Book launch: Militant Migrants

Join us at the Marx Memorial Library for the launch of Militant Migrants: Clements Kadalie, the ICU and the Mass Movement of Black Workers in Southern Africa, 1896-1951, by Henry Dee. The event takes place at 4pm on Saturday 29 November 2025.

The latest book in the Studies in Labour History series published by the Society for the Study of Labour History with Liverpool University Press is available now for pre-order. Find out more and pre-order.

Born in colonial Malawi, Clements Kadalie dramatically rose to global prominence as general secretary of the Industrial and Commercial Workers’ Union of Africa (ICU) during the 1920s. A famed orator, journalist and trade union organiser, Kadalie electrified huge meetings with his call for economic freedom and all-in mass organisation, eclipsing nationalist contemporaries and unionising anywhere between 100,000 and 250,000 workers throughout South Africa, Namibia, Lesotho and Zimbabwe.

click image to download details of the book in PDF.

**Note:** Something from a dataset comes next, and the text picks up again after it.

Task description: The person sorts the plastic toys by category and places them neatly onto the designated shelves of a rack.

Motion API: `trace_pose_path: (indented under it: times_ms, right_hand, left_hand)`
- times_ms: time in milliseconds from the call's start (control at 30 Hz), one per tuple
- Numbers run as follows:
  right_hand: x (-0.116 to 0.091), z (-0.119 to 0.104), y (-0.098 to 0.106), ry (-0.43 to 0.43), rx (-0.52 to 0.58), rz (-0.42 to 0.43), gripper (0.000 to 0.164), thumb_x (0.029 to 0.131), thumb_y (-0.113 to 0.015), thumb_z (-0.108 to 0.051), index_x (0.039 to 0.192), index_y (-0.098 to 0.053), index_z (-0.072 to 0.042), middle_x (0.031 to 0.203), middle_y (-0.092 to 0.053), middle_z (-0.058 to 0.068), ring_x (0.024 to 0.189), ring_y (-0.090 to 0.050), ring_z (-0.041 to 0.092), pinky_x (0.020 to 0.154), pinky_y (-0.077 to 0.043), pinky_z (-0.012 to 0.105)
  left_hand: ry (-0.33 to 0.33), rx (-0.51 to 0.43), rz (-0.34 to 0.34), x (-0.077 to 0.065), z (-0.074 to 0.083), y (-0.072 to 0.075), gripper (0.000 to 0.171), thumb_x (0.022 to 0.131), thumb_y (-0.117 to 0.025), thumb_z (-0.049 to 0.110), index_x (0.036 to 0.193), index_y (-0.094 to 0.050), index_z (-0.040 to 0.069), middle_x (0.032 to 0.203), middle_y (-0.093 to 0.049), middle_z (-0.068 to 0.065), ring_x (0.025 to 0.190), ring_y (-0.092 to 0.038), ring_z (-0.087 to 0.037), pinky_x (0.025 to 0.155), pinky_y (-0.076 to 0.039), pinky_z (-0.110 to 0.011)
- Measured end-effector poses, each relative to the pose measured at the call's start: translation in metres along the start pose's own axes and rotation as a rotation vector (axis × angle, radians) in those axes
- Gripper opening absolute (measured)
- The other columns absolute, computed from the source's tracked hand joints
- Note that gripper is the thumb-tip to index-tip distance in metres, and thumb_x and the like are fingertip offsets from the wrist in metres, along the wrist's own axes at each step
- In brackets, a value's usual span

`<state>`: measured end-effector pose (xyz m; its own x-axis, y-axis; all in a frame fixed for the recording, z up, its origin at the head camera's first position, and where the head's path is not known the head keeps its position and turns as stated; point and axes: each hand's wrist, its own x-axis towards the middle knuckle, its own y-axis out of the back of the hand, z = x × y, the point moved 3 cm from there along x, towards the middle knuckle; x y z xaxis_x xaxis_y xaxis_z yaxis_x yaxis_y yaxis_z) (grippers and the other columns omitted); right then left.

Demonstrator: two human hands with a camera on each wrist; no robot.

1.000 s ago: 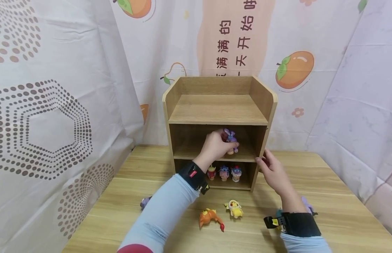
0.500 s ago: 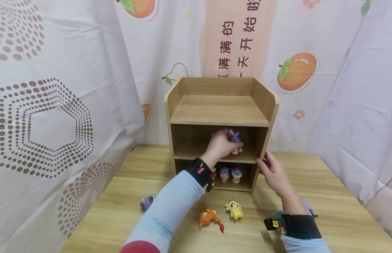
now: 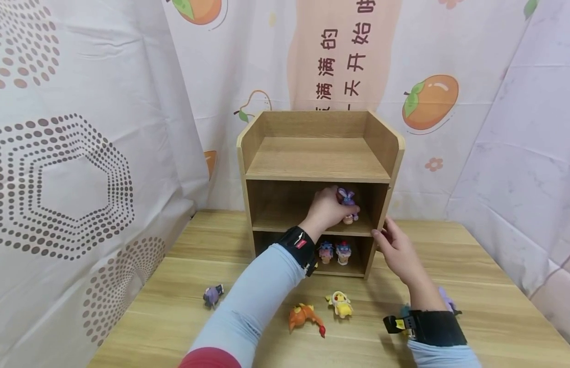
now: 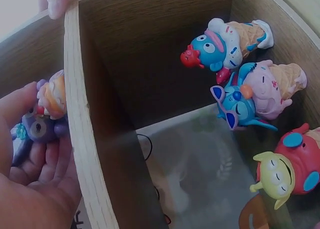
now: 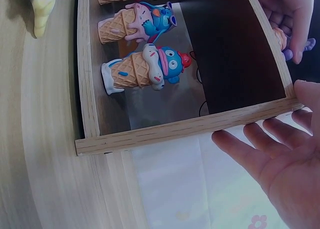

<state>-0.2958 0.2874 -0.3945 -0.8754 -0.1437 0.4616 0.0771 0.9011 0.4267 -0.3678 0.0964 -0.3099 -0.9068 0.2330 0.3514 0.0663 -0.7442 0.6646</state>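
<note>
The left hand (image 3: 327, 208) is pinching the purple rabbit figurine (image 3: 348, 200) at right in the middle compartment (image 3: 279, 217) (the right hand's (image 3: 400, 253) fingers are resting apart against the cabinet (image 3: 312, 157)); uneven release could be tipping it.

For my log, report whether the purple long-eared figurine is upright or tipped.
Upright: in the head view, the figurine has ears on top, tan base below.

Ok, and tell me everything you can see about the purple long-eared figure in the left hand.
The purple figure looks like moulded plastic, with long rabbit-like ears, a pale muzzle, a turquoise flower and a tan base. It is upright in the middle compartment of the wooden shelf, toward the right in the head view. The left hand grips it between thumb and fingers. Whether its base meets the board below can't be told.
</note>
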Motion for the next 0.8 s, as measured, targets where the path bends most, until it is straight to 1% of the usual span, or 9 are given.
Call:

A global labour history of Southern Africa from the perspective of the ICU’s immigrant leadership, Militant Migrants rehabilitates the significance of the early Malawian diaspora, the global importance of Kadalie’s ideas, the rationale behind the ICU’s transnational organising, and the many awkward difficulties that Kadalie faced in his personal life

Henry Dee is a research fellow at Northumbria University, and a historian of empire, labour and migration in the early 20th century. In particular, his research has focused on trade unions in Southern Africa, Sri Lanka and Myanmar, and the politics of free movement across the British empire. He has previously taught courses on the global history of empire, colonial fascism and labour, and together with David Johnson, has edited a volume of primary sources, ‘I See You’: The Industrial and Commercial Workers’ Union of Africa, 1919-1930.